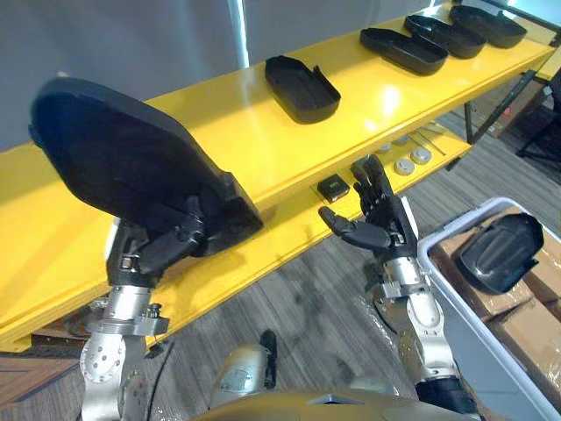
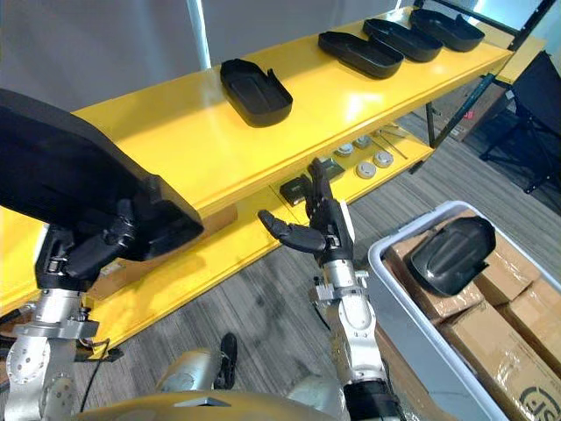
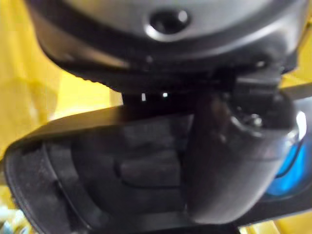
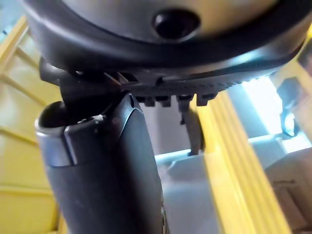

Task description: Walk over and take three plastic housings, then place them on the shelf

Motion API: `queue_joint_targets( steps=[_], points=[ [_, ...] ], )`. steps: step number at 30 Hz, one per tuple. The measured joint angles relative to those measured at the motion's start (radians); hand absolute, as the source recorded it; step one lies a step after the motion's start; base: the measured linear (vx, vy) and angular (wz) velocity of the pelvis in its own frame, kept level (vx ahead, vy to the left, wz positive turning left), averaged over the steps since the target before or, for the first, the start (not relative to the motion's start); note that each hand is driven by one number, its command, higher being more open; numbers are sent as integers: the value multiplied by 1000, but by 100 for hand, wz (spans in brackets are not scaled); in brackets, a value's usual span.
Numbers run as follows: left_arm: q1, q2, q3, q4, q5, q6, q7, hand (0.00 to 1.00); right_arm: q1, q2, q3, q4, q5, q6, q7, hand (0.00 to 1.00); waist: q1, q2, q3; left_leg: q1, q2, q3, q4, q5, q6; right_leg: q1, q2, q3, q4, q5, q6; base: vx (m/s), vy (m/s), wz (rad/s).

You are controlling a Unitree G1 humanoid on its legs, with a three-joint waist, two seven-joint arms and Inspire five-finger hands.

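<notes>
Housing gripped in curled left hand, tilted above left end of shelf, bare top just beneath and rightward. Right hand spread, empty, lower down, nearer the middle.

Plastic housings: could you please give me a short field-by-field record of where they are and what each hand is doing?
Left hand: shut on a held housing, raised over the near end of the yellow shelf
Right hand: open, empty, in front of the lower board
On shelf top: a middle housing alone; a far row of three housings
In grey bin: one binned housing lying on cardboard boxes
On lower board: round parts, small black piece
</notes>
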Motion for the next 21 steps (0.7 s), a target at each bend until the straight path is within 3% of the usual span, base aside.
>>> queue_joint_targets(
  steps=[2,3,4,5,7,8,9,10,11,12,13,15,18,21],
  points=[
    [-46,32,-5,3,-1,-1,9,0,-65,-34,6,-17,-2,-16,-12,100,-10,12,-1,19,-3,-54,1,-18,-23,-49,88,55,-157,-28,4,227,4,93],
    [-101,61,-23,20,-2,-9,11,0,-104,-75,-1,-74,-13,-28,-40,100,-32,14,-1,16,-15,-126,17,-30,-41,-91,142,176,-260,-16,25,174,-57,136],
    [-123,70,-31,34,-2,-10,9,0,-113,-90,-15,-100,-33,-32,-52,100,-39,14,-2,19,-22,-158,20,-33,-48,-99,151,220,-284,-8,38,285,-178,213],
    [-167,86,-43,71,-10,-10,3,0,-124,-122,-67,-163,-65,-36,-59,100,-57,2,-10,36,-45,-230,17,-32,-64,-88,146,257,-338,20,84,321,-297,178],
    [-169,87,-32,83,-28,-10,-1,0,-146,-139,-116,-187,-66,-55,-58,100,-52,-25,-27,45,-57,-280,28,-46,-91,-47,132,216,-421,49,105,270,-321,145],
    [-169,89,-16,82,-45,-10,-1,0,-165,-155,-157,-190,-64,-73,-57,100,-52,-61,-49,11,-58,-259,62,-76,-132,-3,120,163,-497,138,80,165,-324,114],
    [-172,68,-9,86,-45,-10,-7,0,-174,-169,-183,-189,-59,-80,-56,100,-51,-57,-56,-7,-28,-215,83,-101,-132,19,120,114,-522,117,113,167,-397,135],
    [-160,25,-14,85,-51,-5,-13,0,-183,-197,-226,-187,-51,-81,-57,100,-49,-15,-63,-45,89,-83,115,-119,-142,61,167,45,-562,125,90,159,-416,127],
    [-158,-7,-28,86,-50,1,-37,0,-181,-210,-266,-184,-36,-77,-61,100,-55,14,-63,-47,168,46,106,-90,-150,103,189,-16,-596,122,84,133,-287,117],
    [-157,-20,-38,86,-49,5,-49,0,-176,-209,-288,-184,-36,-73,-65,100,-56,24,-64,-32,194,104,81,-49,-148,124,194,-41,-608,119,79,156,-193,105],
    [-156,-36,-67,85,-46,13,-70,0,-156,-204,-324,-184,-36,-71,-77,100,-55,35,-64,13,203,160,7,8,-168,154,189,-71,-623,119,78,163,-115,67],
    [-141,-29,-92,59,-34,13,-83,0,-127,-186,-330,-185,-37,-70,-72,100,-56,36,-65,65,182,185,-89,51,-166,179,182,-83,-641,119,78,141,-68,33],
    [-139,-29,-111,30,-29,14,-81,0,-81,-176,-329,-185,-37,-65,-35,100,-62,35,-65,74,167,187,-110,59,-164,187,174,-87,-660,119,79,102,7,3],
    [-131,-31,-104,30,22,16,-35,0,-62,-143,-328,-185,22,-36,-7,100,-76,21,-56,21,164,131,20,39,-135,195,169,-76,-662,120,81,42,-3,-5]
  ],
)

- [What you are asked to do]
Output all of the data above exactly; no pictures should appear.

- [Response box]
Task description: Walk over and take three plastic housings, then place them on the shelf

Motion API: `queue_joint_targets( steps=[_], points=[ [_, ...] ], )`. steps: step number at 30 Hz, one per tuple. The measured joint angles relative to those measured at the motion's start (radians); hand absolute, as the source recorded it; step one lies a step after the motion's start; base: the measured linear (vx, vy) and angular (wz) velocity of the pelvis in its own frame, kept level (vx ahead, vy to the left, wz positive turning left), averaged over the steps since the target before or, for the first, the start (not relative to the motion's start); note that each hand is driven by one number, its command, higher being more open; numbers are sent as integers: the value multiplied by 1000, but by 100 for hand, wz (spans in brackets are not scaled); in brackets, a value's usual span.
Numbers run as follows: left_arm: q1, q2, q3, q4, q5, q6, q7, hand (0.00 to 1.00); right_arm: q1, q2, q3, q4, q5, q6, q7, hand (0.00 to 1.00); waist: q1, q2, q3; left_leg: q1, q2, q3, q4, q5, q6; right_leg: q1, q2, q3, q4, q5, q6; base: vx (m/s), vy (m/s), wz (rad/s).

You are controlling a Unitree G1 humanoid on its legs, with a three-joint waist, two seven-joint arms and Inspire five-finger hands.

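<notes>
Housing gripped in curled left hand, tilted above left end of shelf, bare top just beneath and rightward. Right hand spread, empty, lower down, nearer the middle.

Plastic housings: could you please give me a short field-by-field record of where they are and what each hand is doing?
Left hand: shut on a held housing, raised over the near end of the yellow shelf
Right hand: open, empty, in front of the lower board
On shelf top: a middle housing alone; a far row of three housings
In grey bin: one binned housing lying on cardboard boxes
On lower board: round parts, small black piece
</notes>
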Motion for the next 21 steps (0.7 s), a target at each bend until the straight path is within 3% of the usual span, base aside.
>>> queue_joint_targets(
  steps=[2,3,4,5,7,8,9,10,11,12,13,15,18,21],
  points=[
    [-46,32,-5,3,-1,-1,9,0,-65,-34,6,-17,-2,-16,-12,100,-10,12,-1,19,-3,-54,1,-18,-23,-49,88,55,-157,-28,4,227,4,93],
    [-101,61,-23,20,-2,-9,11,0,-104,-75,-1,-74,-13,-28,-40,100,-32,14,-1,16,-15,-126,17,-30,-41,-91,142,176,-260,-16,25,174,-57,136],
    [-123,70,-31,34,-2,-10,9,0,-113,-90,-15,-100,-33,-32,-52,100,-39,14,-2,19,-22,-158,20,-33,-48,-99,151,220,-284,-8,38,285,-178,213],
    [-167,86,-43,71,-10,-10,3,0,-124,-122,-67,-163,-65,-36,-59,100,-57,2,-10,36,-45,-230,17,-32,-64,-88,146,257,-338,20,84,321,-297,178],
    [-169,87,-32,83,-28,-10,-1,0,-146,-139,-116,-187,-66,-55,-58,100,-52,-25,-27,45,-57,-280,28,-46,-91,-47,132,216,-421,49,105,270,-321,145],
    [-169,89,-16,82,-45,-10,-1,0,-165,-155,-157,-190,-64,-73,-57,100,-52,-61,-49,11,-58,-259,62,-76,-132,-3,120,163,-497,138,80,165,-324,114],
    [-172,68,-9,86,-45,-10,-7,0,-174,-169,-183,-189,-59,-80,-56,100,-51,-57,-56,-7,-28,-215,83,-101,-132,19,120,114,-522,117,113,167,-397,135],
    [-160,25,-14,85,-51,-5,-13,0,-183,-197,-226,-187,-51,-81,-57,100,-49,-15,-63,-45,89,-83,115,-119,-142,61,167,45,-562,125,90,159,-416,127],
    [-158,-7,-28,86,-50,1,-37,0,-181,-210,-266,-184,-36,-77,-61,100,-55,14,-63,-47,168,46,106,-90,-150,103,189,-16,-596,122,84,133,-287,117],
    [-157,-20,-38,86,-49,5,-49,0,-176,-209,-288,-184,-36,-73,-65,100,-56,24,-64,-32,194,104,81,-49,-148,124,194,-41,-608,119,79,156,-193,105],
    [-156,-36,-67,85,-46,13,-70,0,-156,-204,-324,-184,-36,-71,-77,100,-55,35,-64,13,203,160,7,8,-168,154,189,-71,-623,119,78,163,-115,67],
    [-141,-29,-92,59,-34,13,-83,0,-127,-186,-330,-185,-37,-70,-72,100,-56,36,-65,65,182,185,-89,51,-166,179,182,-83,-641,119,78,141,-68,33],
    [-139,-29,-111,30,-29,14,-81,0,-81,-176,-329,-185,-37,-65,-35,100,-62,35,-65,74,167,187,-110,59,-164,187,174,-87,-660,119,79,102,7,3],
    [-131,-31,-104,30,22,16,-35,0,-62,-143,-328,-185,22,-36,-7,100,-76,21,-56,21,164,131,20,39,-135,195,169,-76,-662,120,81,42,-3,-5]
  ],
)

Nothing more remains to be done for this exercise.